O CULTISMO, caracterizado por uma linguagem rebuscada, culta, extravagante, descritiva, serve-se sobretudo de três artifícios (jogo de palavras (ludismo verbal), jogo de imagens e jogo de construções) para esconder, sob um burilado excessivo da forma, uma temática estéril e banal. Trocadilhos, aliterações, homonímia, sinonímia, perífrases e extravagância de vocábulos são alguns dos artifícios de que se serve. É também designado por gongorismo devido ao escritor espanhol Luís de Gôngora, que serviu de modelo aos nossos poetas.

Conceptismo

O CONCEPTISMO é, pois, caracterizado por um jogo de ideias ou conceitos, seguindo um raciocínio lógico, racionalista, que utiliza uma retórica aprimorada. Para tal, recorre a um conjunto de artifícios estilísticos como comparações, metáforas e imagens de enorme ousadia, ou ainda sinédoques e hipérboles, entre outros, que conduzem a uma tal densidade conceptual que obscurece o seu conteúdo. Um dos principais cultores do conceptismo foi o espanhol Quevedo.

Conceitos Predicáveis

Os conceitos predicáveis consistem em «figuras» ou alegorias pelas quais se pode realizar uma pretensa demonstração de fé, ou verdades morais, ou até juízos proféticos. O processo, como notou António Sérgio, deriva da interpretação do Velho Testamento como conjunto de «prefigurações» do que narra o Novo Testamento. Depois, os passos bíblicos tornaram-se pretexto para construções mentais arbitrárias, em que brilha o virtuosismo do orador. (Coelho, Jacinto do Prado, DICIONÁRIO DA LITERATURA)

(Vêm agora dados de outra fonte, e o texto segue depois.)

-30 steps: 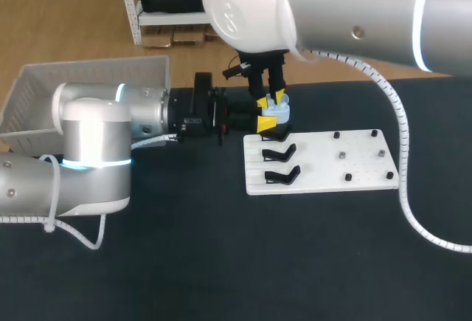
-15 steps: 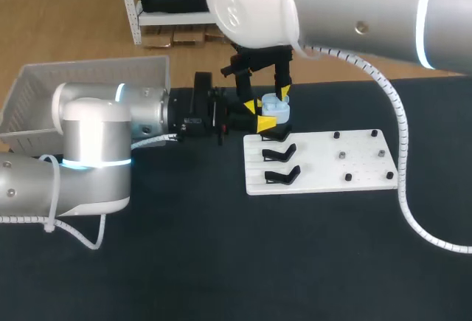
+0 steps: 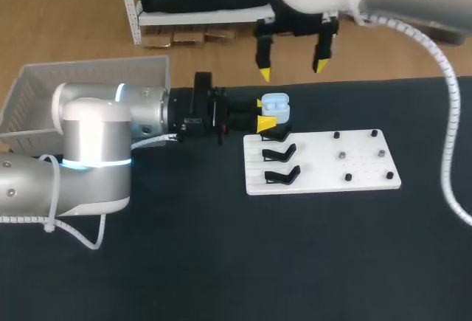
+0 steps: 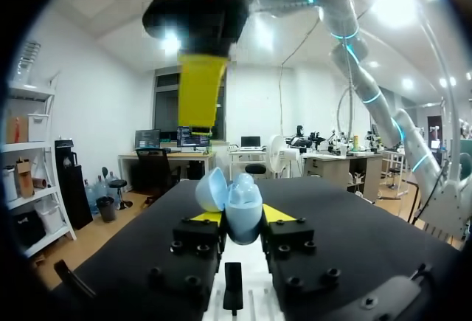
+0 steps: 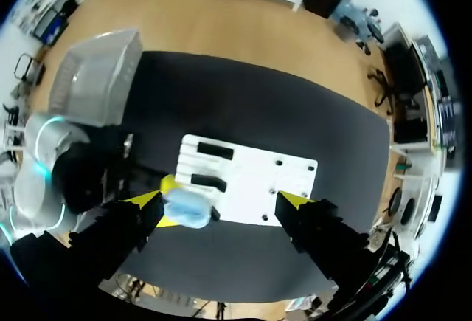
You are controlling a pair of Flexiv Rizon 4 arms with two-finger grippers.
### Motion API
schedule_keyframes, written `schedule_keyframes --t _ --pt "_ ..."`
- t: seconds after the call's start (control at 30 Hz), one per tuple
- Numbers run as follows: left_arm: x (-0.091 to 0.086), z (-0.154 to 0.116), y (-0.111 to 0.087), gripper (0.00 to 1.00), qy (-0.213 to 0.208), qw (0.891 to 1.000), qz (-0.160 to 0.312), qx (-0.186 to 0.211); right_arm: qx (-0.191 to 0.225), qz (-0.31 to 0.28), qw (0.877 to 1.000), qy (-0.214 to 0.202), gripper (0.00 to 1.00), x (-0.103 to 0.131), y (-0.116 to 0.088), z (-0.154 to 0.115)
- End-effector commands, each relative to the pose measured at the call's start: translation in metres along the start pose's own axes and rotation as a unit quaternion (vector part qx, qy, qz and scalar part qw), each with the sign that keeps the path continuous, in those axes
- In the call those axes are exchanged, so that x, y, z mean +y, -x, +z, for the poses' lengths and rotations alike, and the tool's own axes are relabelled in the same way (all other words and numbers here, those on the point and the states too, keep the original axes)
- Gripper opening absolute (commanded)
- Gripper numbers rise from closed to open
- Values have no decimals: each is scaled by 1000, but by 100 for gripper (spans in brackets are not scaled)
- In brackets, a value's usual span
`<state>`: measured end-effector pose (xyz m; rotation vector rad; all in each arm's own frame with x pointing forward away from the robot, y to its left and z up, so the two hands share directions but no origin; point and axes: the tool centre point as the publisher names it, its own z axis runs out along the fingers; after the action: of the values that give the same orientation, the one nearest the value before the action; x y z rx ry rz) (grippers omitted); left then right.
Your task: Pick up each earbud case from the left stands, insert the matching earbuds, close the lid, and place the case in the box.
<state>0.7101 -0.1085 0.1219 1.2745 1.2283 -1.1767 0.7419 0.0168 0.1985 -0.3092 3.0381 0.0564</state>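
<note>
Earbud case (image 3: 274,104): pale blue, lid open, pinched from two sides between the yellow tips of the left gripper (image 3: 269,114). Held off the table (image 3: 221,262), just past the far left corner of the white plate (image 3: 346,181). Left arm lying level, in from the left side. Seen from the left wrist: earbud case upright between the tips, lid swung to one side. Contents too small to tell.

Right gripper (image 3: 291,68): a second ago down over the case, fingers straddling it. Half a second ago beginning to lift. Now clear of it, well above and beyond, fingers spread wide, nothing between them. Case unmoved in the left grip throughout.

Seen from the right wrist, looking straight down: case far below, between the two spread fingers, plate just beside it.

Around: two black stands (image 3: 281,175) on the plate's left part, both bare. Small dark pegs (image 3: 343,156) on its right half. White box (image 3: 44,92) at the far left, well apart from the case. Left arm's own bulk between box and case.
</note>
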Motion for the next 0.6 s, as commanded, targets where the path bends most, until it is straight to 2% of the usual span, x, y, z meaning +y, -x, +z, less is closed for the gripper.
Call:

O SERMÃO DE SANTO ANTÓNIO AOS PEIXES, do Padre António Vieira, é um discurso longo, tendo sido criado com a finalidade de ser pregado. Não sendo fácil manter um auditório atento durante muito tempo, compreende-se a necessidade do autor recorrer a um conjunto de artifícios que, valendo-se do uso de variações de intensidade e inflexão da voz, asseguram, na perfeição, a verificação permanente de que a assistência está em condições de continuar a ouvir atentamente o sermão.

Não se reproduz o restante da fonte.